Jacob is an alumnus of the Wexner Graduate Fellowship (Class VII), and  Rabbi of Shaare Torah in Gaithersburg, Maryland.  Rabbi Blumenthal can be reached at rabbijacob@shaaretorah.org.

I was at a “call back” interview with a rapidly-growing congregation that was seeking its first assistant rabbi.  After a lovely and warm Shabbat, the search committee organized an “ask the candidate” session on Sunday morning.  It turned out that this involved sitting in a large social hall, with over 100 congregants seated in a large “U,” with myself sitting behind a small table in the middle.  It felt intimidating.

After several of the usual rabbinic search questions, a woman rose to speak.  “As you know,” she began with both earnestness and slight hostility, “we absolutely LOVE our current rabbi.  It is very hard for us to imagine that now we’ll have another rabbi here too.  What will YOU do to make this successful?”

The room went silent, both from a slight sense of embarrassment at the challenging tone of the question, and also from intense curiosity because the question itself spoke so deeply to the change that the congregation was about to experience, hiring its first assistant rabbi.

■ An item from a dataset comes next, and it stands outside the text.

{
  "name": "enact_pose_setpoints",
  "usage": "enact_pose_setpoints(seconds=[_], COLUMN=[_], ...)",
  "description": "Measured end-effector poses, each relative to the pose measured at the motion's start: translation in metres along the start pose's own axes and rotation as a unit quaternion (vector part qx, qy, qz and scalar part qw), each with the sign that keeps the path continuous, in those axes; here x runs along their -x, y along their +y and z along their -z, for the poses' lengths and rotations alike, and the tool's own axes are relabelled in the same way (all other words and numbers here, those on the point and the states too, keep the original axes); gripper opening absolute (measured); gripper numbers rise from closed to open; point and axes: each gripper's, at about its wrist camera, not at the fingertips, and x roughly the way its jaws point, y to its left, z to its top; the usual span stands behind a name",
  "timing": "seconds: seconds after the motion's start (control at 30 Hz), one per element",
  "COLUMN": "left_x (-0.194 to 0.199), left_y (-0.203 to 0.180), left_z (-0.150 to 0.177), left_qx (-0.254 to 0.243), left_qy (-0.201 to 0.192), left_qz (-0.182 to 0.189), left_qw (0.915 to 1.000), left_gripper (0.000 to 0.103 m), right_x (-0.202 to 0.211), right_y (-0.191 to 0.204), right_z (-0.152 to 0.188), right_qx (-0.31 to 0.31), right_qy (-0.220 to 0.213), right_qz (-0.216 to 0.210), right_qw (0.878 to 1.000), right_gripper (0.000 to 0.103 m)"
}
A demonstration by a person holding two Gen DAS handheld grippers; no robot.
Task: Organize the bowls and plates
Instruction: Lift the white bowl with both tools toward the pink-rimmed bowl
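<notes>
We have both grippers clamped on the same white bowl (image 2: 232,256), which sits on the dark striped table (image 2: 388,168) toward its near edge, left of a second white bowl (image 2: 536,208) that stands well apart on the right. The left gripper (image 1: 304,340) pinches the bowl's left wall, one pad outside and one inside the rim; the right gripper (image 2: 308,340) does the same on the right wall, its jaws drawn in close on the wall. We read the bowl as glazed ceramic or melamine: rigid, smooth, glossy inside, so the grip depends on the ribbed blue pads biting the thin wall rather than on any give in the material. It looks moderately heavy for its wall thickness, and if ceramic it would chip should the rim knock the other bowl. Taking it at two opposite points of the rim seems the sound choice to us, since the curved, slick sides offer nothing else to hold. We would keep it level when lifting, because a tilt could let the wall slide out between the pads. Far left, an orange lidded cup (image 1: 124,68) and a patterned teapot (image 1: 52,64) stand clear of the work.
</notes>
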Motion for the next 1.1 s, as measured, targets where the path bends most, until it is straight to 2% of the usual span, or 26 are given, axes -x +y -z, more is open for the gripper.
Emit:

I personally felt slightly panicked.  After all, this was not one of the “standard interview questions.” But I took a deep breath jumped into the emotion-laden waters.  “There is a funny thing that we should learn about love,” I responded.  “We always think that we have a finite amount to offer, but actually it’s an infinite resource.  Hopefully, in time, not only will you continue to love your current rabbi as passionately as you do now, but through our relationship, you and I will grow to love one another as well.  Love is very much like Torah.  The rabbis speak about Torah being like a candle – it can light infinite numbers of new candles without being diminished itself.”

In organizations, we tend to think of resources as scarce or finite – that we need to conserve them or struggle to gain our necessary share.  But from that interview I learned that one of the most important responsibilities we have as leaders is to cultivate a limitless sense of love and caring for one another in the communities we serve.